New CREATE TABLE performance record!

4 min 20 sec

So next time somebody complains about NDB taking a long time in CREATE TABLE, you’re welcome to point them to this :)

  • A single CREATE TABLE statement
  • It had ONE column
  • It was an ENUM column.
  • With 70,000 possible values.
  • It was 605kb of SQL.
  • It ran on Drizzle

This was to test if you could create an ENUM column with greater than 216 possible values (you’re not supposed to be able to) – bug 589031 has been filed.

How does it compare to MySQL? Well… there are other problems (Bug 54194 – ENUM limit of 65535 elements isn’t true filed). Since we don’t have any limitations in Drizzle due to the FRM file format, we actually get to execute the CREATE TABLE statement.

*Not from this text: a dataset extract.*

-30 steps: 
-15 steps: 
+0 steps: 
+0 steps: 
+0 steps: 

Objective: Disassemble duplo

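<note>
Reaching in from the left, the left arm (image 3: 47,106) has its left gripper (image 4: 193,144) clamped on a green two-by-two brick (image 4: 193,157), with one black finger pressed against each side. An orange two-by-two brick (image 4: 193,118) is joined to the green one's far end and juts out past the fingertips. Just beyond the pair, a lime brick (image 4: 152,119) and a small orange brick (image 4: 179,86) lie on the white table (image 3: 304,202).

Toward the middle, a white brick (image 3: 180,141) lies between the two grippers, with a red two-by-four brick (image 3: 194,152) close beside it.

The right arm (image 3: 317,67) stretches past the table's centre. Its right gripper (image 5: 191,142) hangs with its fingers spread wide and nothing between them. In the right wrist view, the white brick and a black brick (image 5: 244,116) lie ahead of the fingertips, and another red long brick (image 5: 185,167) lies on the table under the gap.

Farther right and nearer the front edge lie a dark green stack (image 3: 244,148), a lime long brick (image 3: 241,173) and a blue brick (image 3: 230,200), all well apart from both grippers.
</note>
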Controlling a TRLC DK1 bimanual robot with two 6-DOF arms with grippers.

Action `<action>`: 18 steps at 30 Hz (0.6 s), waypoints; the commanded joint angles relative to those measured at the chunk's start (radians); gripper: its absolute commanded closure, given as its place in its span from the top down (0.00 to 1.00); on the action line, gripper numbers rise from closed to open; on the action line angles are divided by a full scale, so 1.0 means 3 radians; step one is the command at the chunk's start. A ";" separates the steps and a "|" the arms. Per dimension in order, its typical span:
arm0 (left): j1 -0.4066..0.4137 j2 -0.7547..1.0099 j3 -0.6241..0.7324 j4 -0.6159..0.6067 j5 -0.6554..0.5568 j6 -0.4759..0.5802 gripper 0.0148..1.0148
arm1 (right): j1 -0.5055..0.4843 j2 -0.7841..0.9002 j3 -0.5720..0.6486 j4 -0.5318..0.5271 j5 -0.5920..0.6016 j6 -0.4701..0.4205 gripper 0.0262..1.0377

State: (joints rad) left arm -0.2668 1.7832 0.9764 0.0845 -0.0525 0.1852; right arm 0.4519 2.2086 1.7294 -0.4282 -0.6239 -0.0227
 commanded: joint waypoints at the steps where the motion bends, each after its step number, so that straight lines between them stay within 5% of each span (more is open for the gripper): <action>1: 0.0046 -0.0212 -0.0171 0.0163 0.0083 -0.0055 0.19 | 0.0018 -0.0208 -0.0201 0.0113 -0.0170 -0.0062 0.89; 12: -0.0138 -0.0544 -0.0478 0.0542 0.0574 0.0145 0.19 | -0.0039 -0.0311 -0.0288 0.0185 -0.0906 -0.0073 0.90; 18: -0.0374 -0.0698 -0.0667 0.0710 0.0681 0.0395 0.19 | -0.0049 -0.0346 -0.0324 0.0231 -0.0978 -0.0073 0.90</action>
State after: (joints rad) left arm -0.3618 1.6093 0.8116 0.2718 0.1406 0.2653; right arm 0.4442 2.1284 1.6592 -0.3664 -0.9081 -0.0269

Still, why did this take four and a half minutes? I luckily managed to run poor man’s profiler during query execution. I very easily found out that I had this thread constantly running check_duplicates_in_interval(), which does a stupid linear search for duplicates. It turns out, that for 70,000 items, this takes approximately four minutes and 19.5 seconds. Bug 589055 CREATE TABLE with ENUM fields with large elements takes forever (where forever is defined as a bit over four minutes) filed.

So I replaced check_duplicates_in_interval() with a implementation using a hash table (boost::unordered_set actually) as I wasn’t quite immediately in the mood for ripping out all of TYPELIB from the server. I can now run the CREATE TABLE statement in less than half a second.

So now, I can run my test case in much less time and indeed check for correct behaviour rather quickly.

I do have an urge to find out how big I can get a valid table definition file to though…. should be over 32MB…